Reproduce only this stretch of the listing below: from the line with "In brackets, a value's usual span" through the line with "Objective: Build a", exactly as written, with pictures excluded.
BEGIN DATA
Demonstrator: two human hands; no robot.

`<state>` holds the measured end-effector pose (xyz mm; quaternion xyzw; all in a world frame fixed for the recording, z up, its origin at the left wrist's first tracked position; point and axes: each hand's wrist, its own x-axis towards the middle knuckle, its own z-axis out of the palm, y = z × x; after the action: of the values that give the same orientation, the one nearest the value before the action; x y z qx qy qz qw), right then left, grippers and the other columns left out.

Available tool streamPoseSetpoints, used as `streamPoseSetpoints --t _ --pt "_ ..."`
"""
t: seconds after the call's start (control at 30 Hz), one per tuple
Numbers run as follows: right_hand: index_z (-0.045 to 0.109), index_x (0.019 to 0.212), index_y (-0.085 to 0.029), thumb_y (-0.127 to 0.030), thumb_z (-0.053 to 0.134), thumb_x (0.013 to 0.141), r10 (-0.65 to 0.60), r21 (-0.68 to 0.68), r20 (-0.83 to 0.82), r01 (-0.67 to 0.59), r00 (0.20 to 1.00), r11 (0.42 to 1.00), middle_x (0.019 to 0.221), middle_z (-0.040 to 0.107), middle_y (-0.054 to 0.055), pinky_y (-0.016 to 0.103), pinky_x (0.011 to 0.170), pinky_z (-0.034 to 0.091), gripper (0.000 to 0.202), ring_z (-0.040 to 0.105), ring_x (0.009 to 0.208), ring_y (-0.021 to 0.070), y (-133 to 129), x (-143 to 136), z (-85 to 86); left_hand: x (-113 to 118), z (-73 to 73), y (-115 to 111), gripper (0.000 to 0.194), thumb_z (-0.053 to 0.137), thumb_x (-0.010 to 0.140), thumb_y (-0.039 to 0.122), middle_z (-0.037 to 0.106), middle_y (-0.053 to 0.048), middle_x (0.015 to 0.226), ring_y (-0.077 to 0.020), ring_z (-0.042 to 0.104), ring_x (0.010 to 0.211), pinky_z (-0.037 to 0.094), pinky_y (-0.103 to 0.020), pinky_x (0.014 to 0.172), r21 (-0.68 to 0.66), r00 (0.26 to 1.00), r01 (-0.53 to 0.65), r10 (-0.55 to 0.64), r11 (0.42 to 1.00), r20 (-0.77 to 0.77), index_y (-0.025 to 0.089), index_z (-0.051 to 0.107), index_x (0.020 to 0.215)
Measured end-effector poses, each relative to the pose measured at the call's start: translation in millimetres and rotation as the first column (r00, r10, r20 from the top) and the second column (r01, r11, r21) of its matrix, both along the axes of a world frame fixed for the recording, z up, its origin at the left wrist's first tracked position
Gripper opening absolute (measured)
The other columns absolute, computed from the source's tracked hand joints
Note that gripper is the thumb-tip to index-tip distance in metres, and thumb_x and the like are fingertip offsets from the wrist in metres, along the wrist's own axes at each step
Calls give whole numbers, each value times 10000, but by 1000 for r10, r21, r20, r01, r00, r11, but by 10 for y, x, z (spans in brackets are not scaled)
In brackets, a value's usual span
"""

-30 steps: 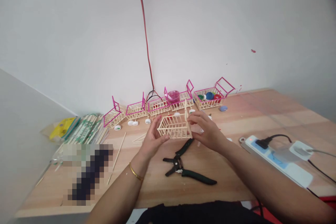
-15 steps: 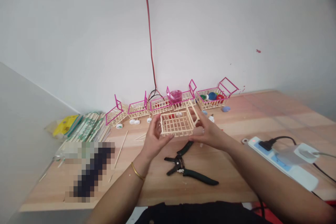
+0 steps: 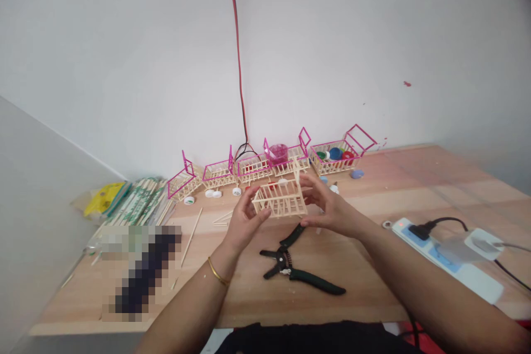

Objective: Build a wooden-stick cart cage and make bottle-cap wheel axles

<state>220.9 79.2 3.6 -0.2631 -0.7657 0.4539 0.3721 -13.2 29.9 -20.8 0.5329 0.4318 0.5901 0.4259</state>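
Note:
A small basket of bare wooden sticks [image 3: 279,200], with an upright handle at its right end, is held up over the table between my hands. My left hand [image 3: 244,218] grips its left end, thumb along the near lower edge. Curled round the right end is my right hand [image 3: 329,207], its fingers behind the handle and its thumb at the lower corner. Below the basket lies a pair of wire strippers [image 3: 282,260] with dark green handles, jaws to the left.
Several stick baskets with magenta rims [image 3: 218,166] line the wall, one holding coloured caps [image 3: 335,152]. White caps [image 3: 189,200] lie before them. Bundled sticks [image 3: 139,199] and a yellow packet [image 3: 103,197] are at left. A power strip [image 3: 448,260] with cables lies at right.
The basket has tipped and turned in my hands, so its side slats now face me more and its handle stands more upright. My right fingers have shifted slightly.

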Motion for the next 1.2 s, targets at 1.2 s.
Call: streamPoseSetpoints --t 1.2 --pt "382 1290 -208 -355 750 654 -200 140 209 173 957 975 1137 517 83 409 817 485 749 522 1024 241 -13 -88 -107 -110 -182 164 516 725 726 274 567 -110 1253 -231 555 1144 444 -374 969 -72 998 54 -56 996 -29 205 523 1196"
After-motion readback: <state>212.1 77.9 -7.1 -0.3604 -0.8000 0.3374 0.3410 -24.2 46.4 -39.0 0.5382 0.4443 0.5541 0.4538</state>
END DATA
- **ANSWER SECTION**
In brackets, a value's usual span
"""

-30 steps: 
-15 steps: 
+0 steps: 

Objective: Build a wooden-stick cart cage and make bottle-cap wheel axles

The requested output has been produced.